As plataformas de transporte (exemplos não faltam em cada cidade desta país, mas existem as tradicionais como Uber), deixam mensagens subliminares de que seus motoristas são “autônomos”. Mas será que essa autonomia realmente existe?
Antes porém, importante falar do empregado, que é aquele trabalhador subordinado. E a palavra “subordinação” vem de sub (sob) e ordinare (ordens). E no dia-a-dia dos aplicativos de transporte o que mais vemos nesse tipo de relação é justamente a existência de ordens, controles e punições digitais disfarçados de liberdade e autonomia.

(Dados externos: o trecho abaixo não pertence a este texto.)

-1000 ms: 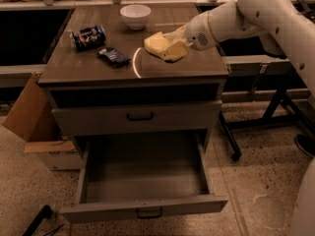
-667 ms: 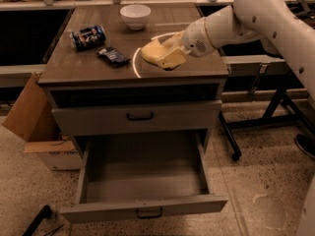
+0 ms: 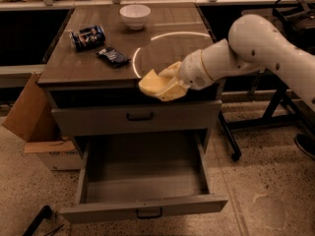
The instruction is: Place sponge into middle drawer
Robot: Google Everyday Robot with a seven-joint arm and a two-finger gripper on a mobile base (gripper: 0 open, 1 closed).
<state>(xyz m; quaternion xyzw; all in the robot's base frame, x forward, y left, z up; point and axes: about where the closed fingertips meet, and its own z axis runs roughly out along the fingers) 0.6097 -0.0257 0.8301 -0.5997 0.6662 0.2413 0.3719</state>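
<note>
In the single camera view, the gripper [image 3: 173, 82] is seen at the front edge of the cabinet top [image 3: 167, 43], closed on the sponge [image 3: 155, 86], which is pinched and squashed at one end and hangs in the air above the closed upper drawer front [image 3: 138, 116]. The middle drawer [image 3: 142, 176] is pulled out below, its floor bare. If the foam were released here, it is judged that it could catch the upper front or the cabinet lip and tumble outside the low walls; a soft block held by one end could also slip loose during the descent. Counted: one sponge, one open drawer, one closed drawer front, one white bowl [image 3: 135, 15], one blue can [image 3: 87, 37], one dark packet [image 3: 112, 56], one cardboard box [image 3: 29, 117], one gripper
</note>
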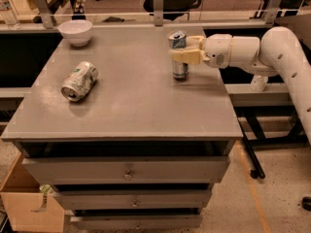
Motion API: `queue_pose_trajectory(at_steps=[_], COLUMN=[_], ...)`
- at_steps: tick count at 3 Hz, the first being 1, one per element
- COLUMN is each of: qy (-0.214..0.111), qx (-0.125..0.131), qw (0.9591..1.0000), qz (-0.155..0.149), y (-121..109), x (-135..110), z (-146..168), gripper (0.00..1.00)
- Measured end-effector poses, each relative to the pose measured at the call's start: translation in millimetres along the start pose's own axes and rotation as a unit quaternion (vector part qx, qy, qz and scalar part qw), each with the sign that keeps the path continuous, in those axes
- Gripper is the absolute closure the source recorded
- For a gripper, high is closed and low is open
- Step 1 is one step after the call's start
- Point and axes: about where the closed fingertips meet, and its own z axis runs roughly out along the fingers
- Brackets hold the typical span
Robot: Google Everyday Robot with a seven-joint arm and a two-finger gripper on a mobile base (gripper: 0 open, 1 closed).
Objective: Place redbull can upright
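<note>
The gripper is near the far right edge of the tabletop, jaws clamped on the can. It stands upright (base down).

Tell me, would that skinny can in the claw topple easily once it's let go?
Probably fairly tippy: the redbull can is tall and narrow on a small base, toward the back of the table, where the claw grips its middle. Its smooth metal likely slides in a loose grip. Knocked flat, it would probably roll, being round.
</note>
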Motion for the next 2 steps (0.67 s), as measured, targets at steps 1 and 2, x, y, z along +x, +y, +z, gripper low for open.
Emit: queue_pose_trajectory(at_steps=[1,2], qy=[-0.012,-0.022], qx=[-0.013,-0.022], qw=[0.9998,0.9995], qz=[0.003,0.006], y=[-4.4,-7.8], x=[4.6,8.8], z=[-1.9,-4.6], gripper=[1.00,1.00])
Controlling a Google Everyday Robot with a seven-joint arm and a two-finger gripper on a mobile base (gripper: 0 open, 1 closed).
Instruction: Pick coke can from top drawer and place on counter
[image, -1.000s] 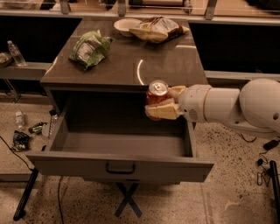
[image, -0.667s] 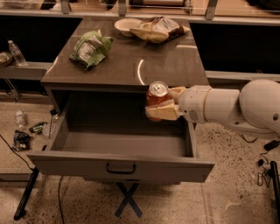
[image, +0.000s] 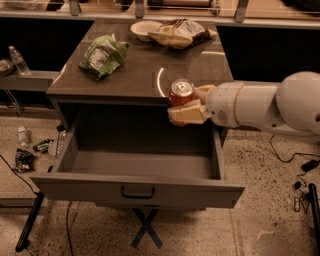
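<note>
Coke can (image: 181, 93) is upright, off the surface, at the counter (image: 145, 75) front edge, right of centre, over the open top drawer (image: 135, 189) below the counter. Gripper (image: 187, 103) is at the same spot, jaws clenched on the can. Green bag (image: 102, 54) lies counter-left, plate (image: 142, 29) and brown bag (image: 179, 33) counter-rear.

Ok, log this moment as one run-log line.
gripper: shut on coke can | position: over open top drawer, right side, by counter front edge | can: upright, not yet on counter
</note>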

Vamos a diversos exemplos: o motorista não define o preço da corrida. Não escolhe livremente o passageiro. Não negocia tarifas. É o aplicativo quem dita as regras — desde o valor da viagem até o destino onde o motorista deve se posicionar (maior fluxo do momento), sob pena de perder corridas e bônus. Além disso, existe uma fiscalização constante, uma vigilância algorítmica que monitora cada frenagem, aceleração e trajeto percorrido. O motorista é avaliado pela plataforma, pelo passageiro e, por vezes, pelo próprio sistema automatizado — que pode bloqueá-lo, adverti-lo ou até desligá-lo sumariamente.
É o poder diretivo da empresa exercido de forma indireto, parecendo até ser invisível, mas não menos real. Um poder que se manifesta por meio de telas, mensagens e “avisos” que se assemelham às advertências, suspensões e dispensas sem justa causa do emprego formal.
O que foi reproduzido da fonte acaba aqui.